Cara ou coroa? A pergunta faz parte do nosso quotidiano desde a infância, seja por causa dos jogos de futebol na rua ou por qualquer outro motivo em que se tenha que escolher algo. No futebol, é uma pergunta comum que o árbitro faz aos capitães de equipa antes de cada jogo para escolherem a baliza que pretendem atacar. Mas, outrora, houve eliminatórias de competições europeias a serem decididas com esse gesto tão simples. O Benfica que o diga.
Ainda não se recorria à marcação de grandes penalidades quando o Celtic visitou o Estádio da Luz a 26 de novembro de 1969. Jogava-se a segunda mão da segunda ronda da Taça dos Campeões Europeus e o Benfica tinha perdido por 3x0 na primeira mão, com golos de Thomas Gemmell, William Wallace e Harry Hood.
Vamos ao jogo!
É árdua a tarefa que os comandados de Otto Glória têm pela frente mas aos poucos vai tornando-se acessível. 35 minutos, Eusébio faz o 1x0 para o Benfica e o 1x3 na eliminatória. Apenas cinco minutos depois, John Fallon, guarda-redes do Celtic, é batido pela segunda vez, desta feita por Jaime Graça.
Chega o intervalo e a esperança da nação benfiquista é muita. Os jogadores regressam ao relvado para disputar a segunda parte. Nas bancadas do velho Estádio da Luz, 50 mil pessoas desesperam pelo terceiro golo que teima em não surgir.
Billy McNeill, dois anos depois de ter levantado o troféu da Champions no Jamor, venceu Coluna no «jogo» da moeda ao ar, na Luz
O tempo passa e nada. Não há unhas ou cigarros que resistam a tanto nervosismo. Período de compensação. O árbitro holandês Laurens Van Ravens tem o apito na boca. Está prestes a dar o término do encontro. Último lance do jogo. Diamantino Costa, que aos 62 minutos tinha entrado para o lugar de Raul Águas, cabeceia a bola. Ouve-se um apito mas, indiferente a tudo isso, o esférico entra na baliza defendida por Fallon. É golo. O tão ansiado golo do 3x0 que dá para empatar a eliminatória.
Lança-se a confusão no Estádio da Luz. Os escoceses reclamam que o apito do árbitro aconteceu antes do cabeceamento de Diamantino. Os encarnados, como é lógico, dizem que o apito aconteceu já depois da bola ter entrado.
Sem conhecerem a decisão de Laurens Van Ravens, que até decidiu a favor do Benfica, os adeptos presentes no Estádio da Luz invadem o relvado e obrigam a polícia a repor a ordem. Minutos depois, não muitos, com a situação sob controlo por parte das autoridades, as equipas regressam dos balneários, para onde o árbitro as tinha mandado aquando da invasão.

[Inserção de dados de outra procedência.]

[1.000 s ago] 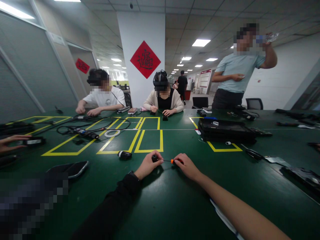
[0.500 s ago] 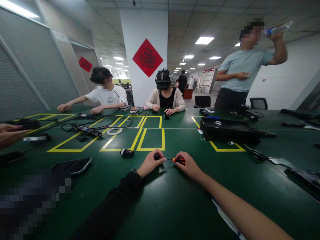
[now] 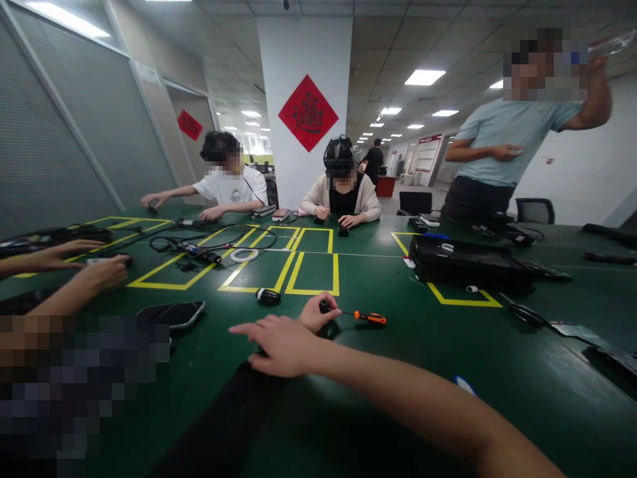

Joga-se um prolongamento mas os 30 minutos passam depressa. As contas da eliminatória estão na mesma. O recurso às grandes penalidades ainda não é deste tempo, portanto é a moeda ao ar que vai decidir quem segue em frente na competição.
Depois da invasão, o árbitro holandês recusa-se a lançar a moeda no centro do relvado e chama os capitães e treinadores de ambas as equipas ao seu balneário. Otto Glória não quer ver a decisão dramática da moeda ao ar e é Calado, o seu adjunto, quem segue com Coluna ao balneário do juiz. Do lado do Celtic, Billy McNeill é o capitão e o treinador é Jock Stein.
O momento decisivo
Os representantes de ambas as equipas e os árbitros juntam-se no balneário. A tensão e a ansiedade enchem aquelas quatro paredes. À porta, os jornalistas estão desejosos por informar os outros jogadores e a sociedade quem é o vencedor da eliminatória.
Chega o momento decisivo e as palavras de Billy McNeill, capitão do Celtic, na sua autobiografia, dizem tudo.
«Respondi cara, depois de Stein me ter dito que estava por minha conta. Saiu cara! Ainda estava a festejar quando Van Ravens me perguntou outra vez cara ou coroa. 'Agora é para decidir se és tu ou ele quem vai lançar. Ganhaste tu'. Disse novamente cara e lancei. A moeda voou, bateu no chão e rolou até ao pé direito do árbitro. Aí caiu e...cara! Foi o maior alívio da minha vida», escreveria, anos mais tarde, McNeill sobre o frente a frente com Coluna.
Tal como a moeda caiu junto do pé direito de Van Ravens, o Benfica caiu na segunda ronda da Taça dos Campeões Europeus e assim se conta a única vez que o Celtic saiu a sorrir do Estádio da Luz. Nesse ano, os escoceses acabariam por chegar à final mas foram derrotados pelo Feyenoord.